- DIRECTIONS FOR THIS TASK:
Could you retype the lines below, starting at the line holding "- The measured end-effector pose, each" and stopping at the line holding "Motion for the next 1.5", inclusive? Copy them exactly and drop the images.

....................

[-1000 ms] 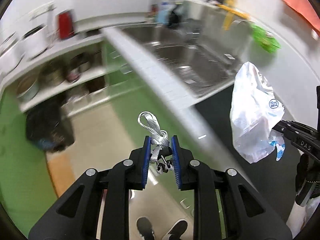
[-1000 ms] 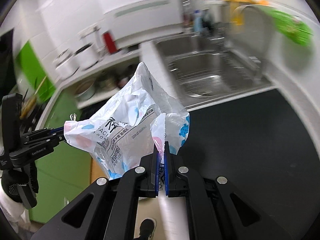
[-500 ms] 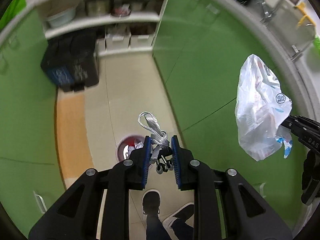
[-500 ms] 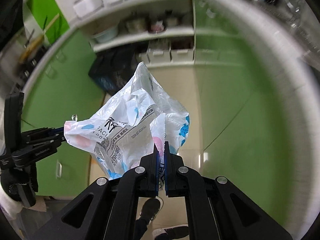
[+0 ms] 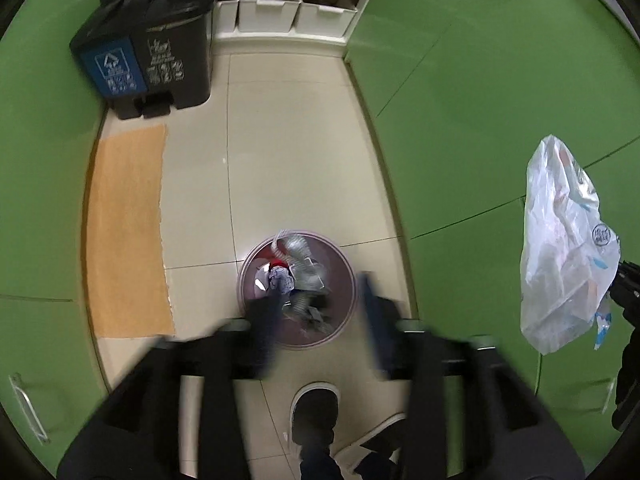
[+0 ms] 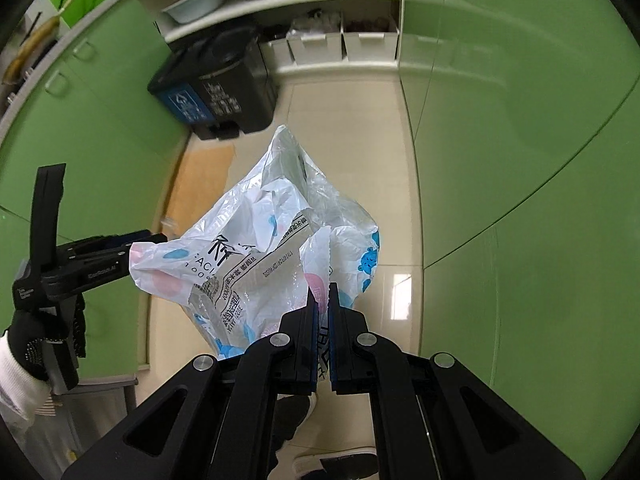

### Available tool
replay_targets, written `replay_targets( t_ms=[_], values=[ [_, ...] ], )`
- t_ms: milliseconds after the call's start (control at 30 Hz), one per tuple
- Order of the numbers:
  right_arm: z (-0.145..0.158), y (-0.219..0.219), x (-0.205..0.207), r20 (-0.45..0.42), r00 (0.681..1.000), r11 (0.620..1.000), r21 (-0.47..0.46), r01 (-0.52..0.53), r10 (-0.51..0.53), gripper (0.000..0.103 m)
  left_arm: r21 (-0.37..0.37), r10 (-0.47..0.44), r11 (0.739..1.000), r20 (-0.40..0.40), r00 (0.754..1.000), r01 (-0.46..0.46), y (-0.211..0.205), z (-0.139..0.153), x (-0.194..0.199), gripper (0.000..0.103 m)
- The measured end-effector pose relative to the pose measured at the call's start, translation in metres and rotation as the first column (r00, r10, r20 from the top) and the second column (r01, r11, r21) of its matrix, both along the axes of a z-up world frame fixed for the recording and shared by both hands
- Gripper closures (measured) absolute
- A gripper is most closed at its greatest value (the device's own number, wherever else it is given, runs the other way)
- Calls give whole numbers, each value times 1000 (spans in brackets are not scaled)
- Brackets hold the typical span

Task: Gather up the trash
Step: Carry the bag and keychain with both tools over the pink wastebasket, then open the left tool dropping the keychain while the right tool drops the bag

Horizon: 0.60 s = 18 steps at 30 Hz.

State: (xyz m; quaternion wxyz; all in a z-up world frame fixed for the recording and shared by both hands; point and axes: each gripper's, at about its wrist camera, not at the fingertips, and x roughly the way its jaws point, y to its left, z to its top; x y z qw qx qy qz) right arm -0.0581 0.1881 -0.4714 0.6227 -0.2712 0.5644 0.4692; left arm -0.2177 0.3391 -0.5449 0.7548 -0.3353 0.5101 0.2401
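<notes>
My left gripper (image 5: 320, 304) is open and motion-blurred, directly above a small round trash bin (image 5: 344, 280) on the floor. A grey strap with a metal clip (image 5: 300, 268) is in the air over the bin's mouth, between the spread fingers, above crumpled trash. My right gripper (image 6: 323, 300) is shut on a white printed plastic bag (image 6: 260, 248), which hangs out in front of it. The bag also shows at the right in the left wrist view (image 5: 564, 248). The left gripper appears at the left of the right wrist view (image 6: 100, 252), beside the bag.
A black and blue double pedal bin (image 5: 148, 52) stands at the far end of the floor, under shelves with white boxes (image 5: 268, 12). Green cabinet doors (image 5: 480, 100) line both sides. An orange mat (image 5: 124, 232) lies at the left. My shoes (image 5: 316, 412) are below.
My left gripper has opened and let go of the grey strap, which is dropping at the bin. Both views have tilted down toward the floor. The right gripper still holds the bag.
</notes>
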Motion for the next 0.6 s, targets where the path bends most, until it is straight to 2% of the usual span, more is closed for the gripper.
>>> replay_targets(
  t_ms=[33,133,267,400,600],
  values=[
    [-6,1,-1,-3,1000,1000,-6,0,0,100,-4,4,1000,9,1000,-4,2,-5,-2,22],
    [-17,6,-6,-9,1000,1000,-21,-9,9,100,-10,5,1000,8,1000,-5,9,-17,-6,17],
    [-29,19,-14,-23,999,999,-38,-35,34,100,-10,45,999,4,999,-45,21,-16,-16,5],
    [-37,37,-27,-43,997,997,-35,-68,67,100,11,73,997,9,997,-73,35,-1,-27,3],
    [-66,65,-51,-83,989,991,-46,-128,124,100,62,121,991,16,993,-122,55,17,-47,3]
  ],
)
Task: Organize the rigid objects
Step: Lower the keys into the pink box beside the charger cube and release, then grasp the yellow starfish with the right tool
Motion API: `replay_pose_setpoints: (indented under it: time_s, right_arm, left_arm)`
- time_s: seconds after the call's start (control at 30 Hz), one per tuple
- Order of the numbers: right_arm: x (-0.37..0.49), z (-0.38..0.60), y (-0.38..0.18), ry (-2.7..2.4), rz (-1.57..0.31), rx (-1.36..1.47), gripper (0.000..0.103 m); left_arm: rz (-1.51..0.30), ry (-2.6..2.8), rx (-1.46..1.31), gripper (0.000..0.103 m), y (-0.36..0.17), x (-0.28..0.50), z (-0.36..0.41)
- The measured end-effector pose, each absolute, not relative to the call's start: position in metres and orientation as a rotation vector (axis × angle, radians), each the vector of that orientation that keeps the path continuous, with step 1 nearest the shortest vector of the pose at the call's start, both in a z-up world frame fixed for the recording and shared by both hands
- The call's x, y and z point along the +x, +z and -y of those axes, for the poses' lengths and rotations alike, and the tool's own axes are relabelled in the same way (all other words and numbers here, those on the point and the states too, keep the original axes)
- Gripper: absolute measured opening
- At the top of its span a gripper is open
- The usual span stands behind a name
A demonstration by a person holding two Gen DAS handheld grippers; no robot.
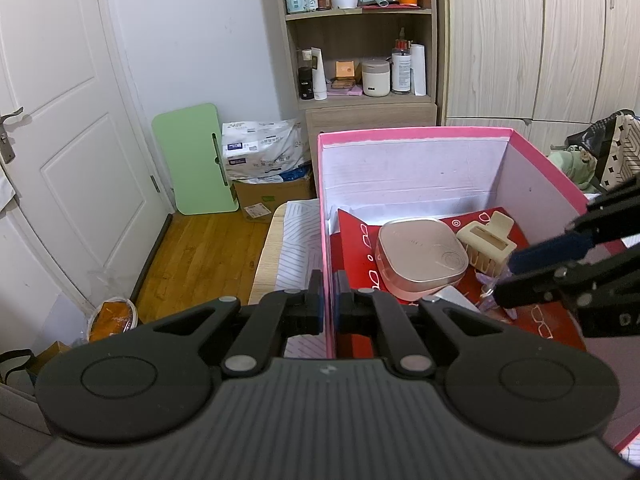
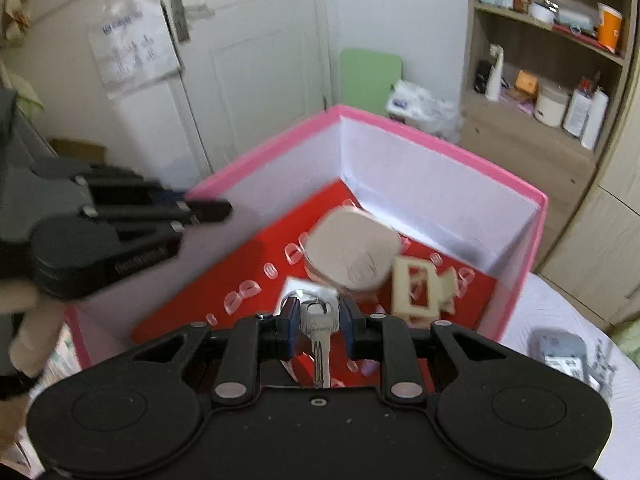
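A pink box with white inner walls and a red patterned floor holds a rose-gold square case and a cream hair claw clip. My left gripper is shut on the box's left wall. My right gripper is over the box interior, shut on a silver key whose ring points forward. The case and the clip lie just ahead of it. The right gripper also enters the left wrist view from the right.
The box stands on a white striped cover. A grey device lies to its right. Beyond are a wooden shelf unit with bottles, a green board, a cardboard box and a white door.
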State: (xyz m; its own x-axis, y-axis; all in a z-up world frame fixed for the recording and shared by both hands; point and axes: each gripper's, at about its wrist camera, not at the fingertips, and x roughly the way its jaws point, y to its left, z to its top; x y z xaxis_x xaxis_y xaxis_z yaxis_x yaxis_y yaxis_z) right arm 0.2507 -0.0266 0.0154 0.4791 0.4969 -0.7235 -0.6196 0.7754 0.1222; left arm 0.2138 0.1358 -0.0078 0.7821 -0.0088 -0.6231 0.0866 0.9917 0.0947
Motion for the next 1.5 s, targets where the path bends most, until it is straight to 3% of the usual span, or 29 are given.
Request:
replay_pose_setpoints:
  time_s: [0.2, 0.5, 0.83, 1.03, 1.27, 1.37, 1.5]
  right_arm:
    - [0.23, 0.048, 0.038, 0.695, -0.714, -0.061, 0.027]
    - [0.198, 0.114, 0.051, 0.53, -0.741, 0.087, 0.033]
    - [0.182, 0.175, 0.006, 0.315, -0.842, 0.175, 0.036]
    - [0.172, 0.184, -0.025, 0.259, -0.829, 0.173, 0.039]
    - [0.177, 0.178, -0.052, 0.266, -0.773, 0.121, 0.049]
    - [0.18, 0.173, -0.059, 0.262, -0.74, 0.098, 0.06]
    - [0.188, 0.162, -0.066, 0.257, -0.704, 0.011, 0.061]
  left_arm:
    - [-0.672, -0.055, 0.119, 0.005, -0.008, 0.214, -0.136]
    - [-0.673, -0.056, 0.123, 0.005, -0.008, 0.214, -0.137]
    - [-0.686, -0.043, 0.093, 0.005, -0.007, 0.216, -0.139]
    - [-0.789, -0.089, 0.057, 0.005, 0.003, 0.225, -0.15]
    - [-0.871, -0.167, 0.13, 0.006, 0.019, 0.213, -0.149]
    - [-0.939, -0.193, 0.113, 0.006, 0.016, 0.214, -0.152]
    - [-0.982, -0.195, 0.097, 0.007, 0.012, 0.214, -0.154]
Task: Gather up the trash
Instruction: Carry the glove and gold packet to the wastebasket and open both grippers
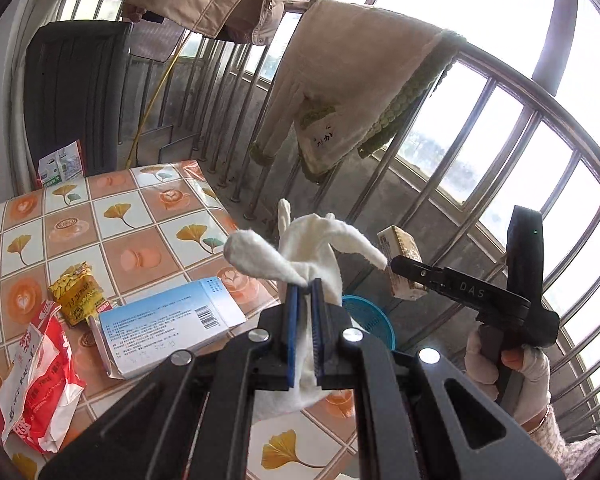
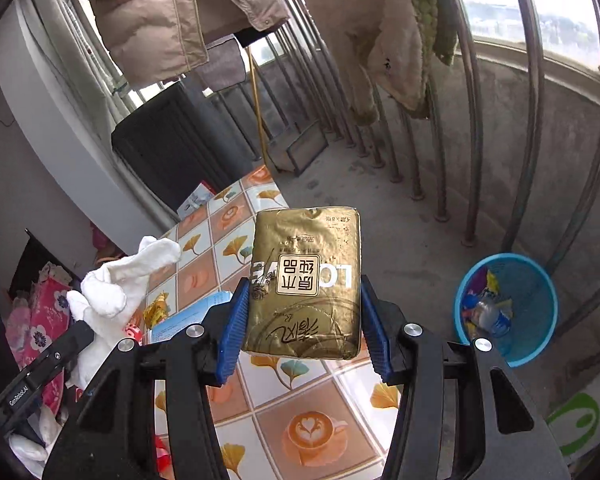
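On the left, three pieces are on the table (image 1: 112, 240): a red bag (image 1: 36, 376), a yellow snack packet (image 1: 78, 294) and a blue-white box (image 1: 172, 324). My left gripper (image 1: 305, 328) has its fingers almost shut on a white cloth (image 1: 304, 252) which hangs loose, so I think it may slip out. My right gripper (image 2: 302, 320) holds the gold tissue pack (image 2: 306, 284) by its sides, fingers half open. The blue basket (image 2: 506, 304) stands on the floor at right; a release too early could drop the pack outside it.
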`<state>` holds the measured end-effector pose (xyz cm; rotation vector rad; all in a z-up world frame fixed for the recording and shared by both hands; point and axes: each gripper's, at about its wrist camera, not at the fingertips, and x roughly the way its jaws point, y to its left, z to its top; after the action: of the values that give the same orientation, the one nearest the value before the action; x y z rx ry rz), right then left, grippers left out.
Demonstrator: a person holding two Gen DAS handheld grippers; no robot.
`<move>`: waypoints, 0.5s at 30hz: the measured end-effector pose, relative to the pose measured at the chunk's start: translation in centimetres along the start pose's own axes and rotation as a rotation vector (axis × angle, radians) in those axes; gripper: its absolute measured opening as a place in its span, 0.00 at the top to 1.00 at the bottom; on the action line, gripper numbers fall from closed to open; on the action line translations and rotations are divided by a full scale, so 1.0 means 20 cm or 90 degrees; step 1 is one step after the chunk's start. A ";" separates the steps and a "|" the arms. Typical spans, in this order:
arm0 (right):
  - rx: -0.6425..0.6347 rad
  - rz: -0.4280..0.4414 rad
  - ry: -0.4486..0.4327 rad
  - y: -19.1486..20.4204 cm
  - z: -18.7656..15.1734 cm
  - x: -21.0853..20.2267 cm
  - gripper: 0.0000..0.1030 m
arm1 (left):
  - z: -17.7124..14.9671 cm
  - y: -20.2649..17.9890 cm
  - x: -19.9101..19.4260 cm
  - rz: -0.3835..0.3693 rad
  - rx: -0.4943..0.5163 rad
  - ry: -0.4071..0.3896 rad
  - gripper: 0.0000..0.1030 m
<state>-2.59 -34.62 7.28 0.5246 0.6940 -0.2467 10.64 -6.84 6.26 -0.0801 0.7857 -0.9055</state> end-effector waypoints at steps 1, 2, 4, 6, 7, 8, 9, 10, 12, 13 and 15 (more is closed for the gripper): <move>0.030 -0.021 -0.010 -0.08 0.01 -0.01 0.53 | 0.04 -0.05 0.08 -0.020 0.009 0.020 0.94; 0.059 -0.038 -0.018 -0.16 0.01 -0.02 0.53 | 0.07 -0.11 0.17 -0.039 0.016 0.039 0.94; 0.110 -0.073 -0.028 -0.32 0.00 -0.02 0.52 | 0.12 -0.22 0.37 -0.062 0.033 0.079 0.94; 0.155 -0.107 -0.033 -0.46 -0.03 0.00 0.52 | 0.15 -0.33 0.58 -0.080 0.053 0.121 0.94; 0.176 -0.123 -0.031 -0.53 -0.04 0.02 0.52 | 0.15 -0.39 0.69 -0.085 0.066 0.141 0.94; 0.198 -0.136 -0.032 -0.59 -0.06 0.03 0.52 | 0.15 -0.43 0.78 -0.088 0.074 0.159 0.94; 0.220 -0.147 -0.032 -0.65 -0.07 0.03 0.52 | 0.15 -0.49 0.91 -0.092 0.081 0.183 0.94; 0.238 -0.159 -0.032 -0.70 -0.08 0.04 0.52 | 0.14 -0.53 1.02 -0.097 0.082 0.205 0.94; 0.280 -0.181 -0.036 -0.80 -0.10 0.05 0.52 | 0.12 -0.60 1.21 -0.103 0.088 0.242 0.94; 0.291 -0.189 -0.036 -0.84 -0.10 0.06 0.52 | 0.12 -0.64 1.30 -0.111 0.091 0.253 0.94; 0.320 -0.202 -0.042 -0.93 -0.10 0.07 0.50 | 0.10 -0.71 1.47 -0.123 0.101 0.266 0.94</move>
<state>-9.77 -49.27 -2.06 0.8796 0.6482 -0.7452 13.00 -37.82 -3.83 0.1822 1.1028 -1.1850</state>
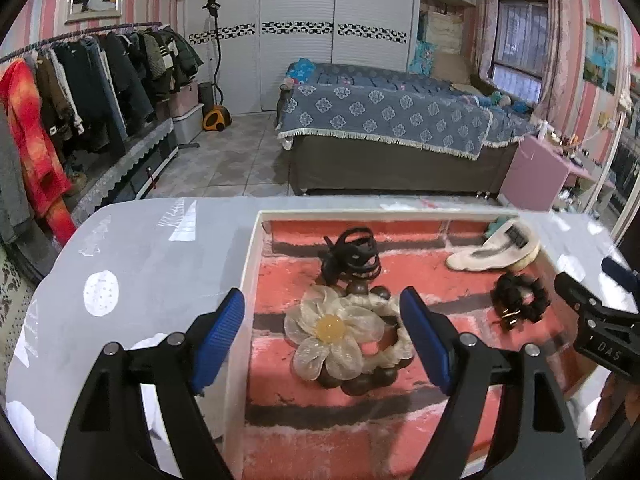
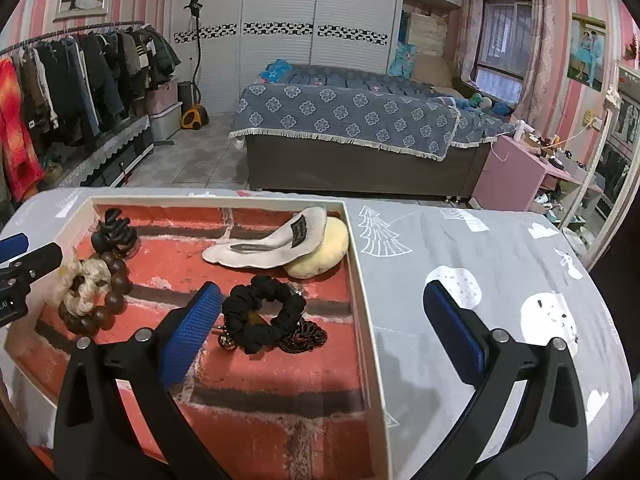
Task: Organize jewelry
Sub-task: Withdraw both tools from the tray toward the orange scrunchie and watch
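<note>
A shallow white-walled tray [image 1: 252,264] lined with a red brick-pattern sheet sits on a counter [image 1: 152,264] covered in a grey cloth printed with white trees and round shapes, and every piece of jewelry lies inside it. The left tongs [image 1: 322,332], black with blue ribbed pads, stand wide and hold nothing; their left pad hangs over the tray's left wall and their right pad over the lining, with the cream fabric flower with an amber bead centre [image 1: 330,330] lying below and between them, not pinched. This flower rests on a bracelet of dark brown wooden beads [image 1: 366,382] near the tray's left wall. Just beyond it, toward the far wall, sits a black plastic claw hair clip [image 1: 352,260]. The right tongs [image 2: 322,330] also gape wide and empty, straddling the tray's right wall: one pad is over the lining, the other over the grey cloth. Just beside the inner pad lies a black fabric scrunchie [image 2: 260,314] with small gold beads and a dark lacy piece at its near side. In the far right corner of the tray a white felt slipper-shaped piece [image 2: 260,246] leans on a pale yellow round cushion [image 2: 320,254]
</note>
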Action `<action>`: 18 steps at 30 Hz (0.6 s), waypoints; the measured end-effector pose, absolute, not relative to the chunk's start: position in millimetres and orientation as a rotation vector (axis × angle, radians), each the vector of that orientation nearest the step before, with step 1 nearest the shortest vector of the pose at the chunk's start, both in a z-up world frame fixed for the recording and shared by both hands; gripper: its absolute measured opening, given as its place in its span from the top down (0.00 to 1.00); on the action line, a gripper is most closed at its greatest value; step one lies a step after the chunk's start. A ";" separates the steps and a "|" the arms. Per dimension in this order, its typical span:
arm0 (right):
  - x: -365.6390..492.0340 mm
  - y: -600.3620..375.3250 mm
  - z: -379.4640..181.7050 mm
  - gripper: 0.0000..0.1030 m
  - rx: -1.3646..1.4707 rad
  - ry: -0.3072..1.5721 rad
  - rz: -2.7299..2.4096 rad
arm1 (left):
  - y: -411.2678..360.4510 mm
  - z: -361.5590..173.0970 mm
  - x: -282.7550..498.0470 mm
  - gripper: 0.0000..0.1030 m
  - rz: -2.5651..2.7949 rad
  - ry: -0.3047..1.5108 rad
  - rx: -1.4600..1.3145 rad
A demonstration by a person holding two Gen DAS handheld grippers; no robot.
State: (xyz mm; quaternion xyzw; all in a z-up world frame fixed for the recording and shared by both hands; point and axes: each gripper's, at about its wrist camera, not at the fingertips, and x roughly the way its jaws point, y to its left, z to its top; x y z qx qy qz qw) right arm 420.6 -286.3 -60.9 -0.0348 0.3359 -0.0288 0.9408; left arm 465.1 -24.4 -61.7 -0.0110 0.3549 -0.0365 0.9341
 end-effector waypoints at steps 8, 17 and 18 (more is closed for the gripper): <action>376.7 -314.1 -16.1 0.04 0.016 0.654 -0.065 | -23.9 -2.1 411.8 0.11 -0.103 0.633 -0.033; 302.2 -330.4 0.9 0.04 -0.063 0.602 -0.159 | -40.4 13.4 347.8 0.05 -0.142 0.607 -0.002; 295.5 -332.4 2.2 0.04 -0.067 0.598 -0.176 | -41.5 12.3 339.1 0.05 -0.152 0.608 -0.004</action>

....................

- OUTPUT OF THE TASK:
- The measured end-effector pose, each absolute, not relative to the call's start: position in metres and orientation as a rotation vector (axis × angle, radians), each the vector of that orientation that keeps the path continuous, with step 1 nearest the shortest vector of the pose at the call's start, both in a z-up world frame fixed for the recording and shared by both hands
- The call's x, y and z point along the +x, +z and -y of those axes, for the poses' lengths and rotations alike, and the tool's own axes are relabelled in the same way (all other words and numbers here, those on the point and the states too, keep the original axes)
- Gripper: absolute measured opening
- At the top of its span a gripper is open
- The usual span stands behind a name
A demonstration by a person holding two Gen DAS handheld grippers; no robot.
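A pink box with white inner walls and a red patterned floor holds a rose-gold square case and a cream hair claw clip. My left gripper is shut on the box's left wall. My right gripper is over the box interior, shut on a silver key whose ring points forward. The case and the clip lie just ahead of it. The right gripper also enters the left wrist view from the right.
The box stands on a white striped cover. A grey device lies to its right. Beyond are a wooden shelf unit with bottles, a green board, a cardboard box and a white door.
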State: (xyz m; its own x-axis, y-axis; all in a z-up world frame fixed for the recording and shared by both hands; point and axes: each gripper's, at about its wrist camera, not at the fingertips, and x roughly the way its jaws point, y to its left, z to its top; x y z xaxis_x xaxis_y xaxis_z yaxis_x yaxis_y yaxis_z) right arm 0.2507 -0.0266 0.0154 0.4791 0.4969 -0.7235 -0.6196 0.7754 0.1222; left arm 0.2138 0.1358 -0.0078 0.7821 -0.0088 -0.6231 0.0866 0.9917 0.0947
Motion for the next 1.5 s, targets where the path bends most, until it is straight to 3% of the usual span, or 29 are given.

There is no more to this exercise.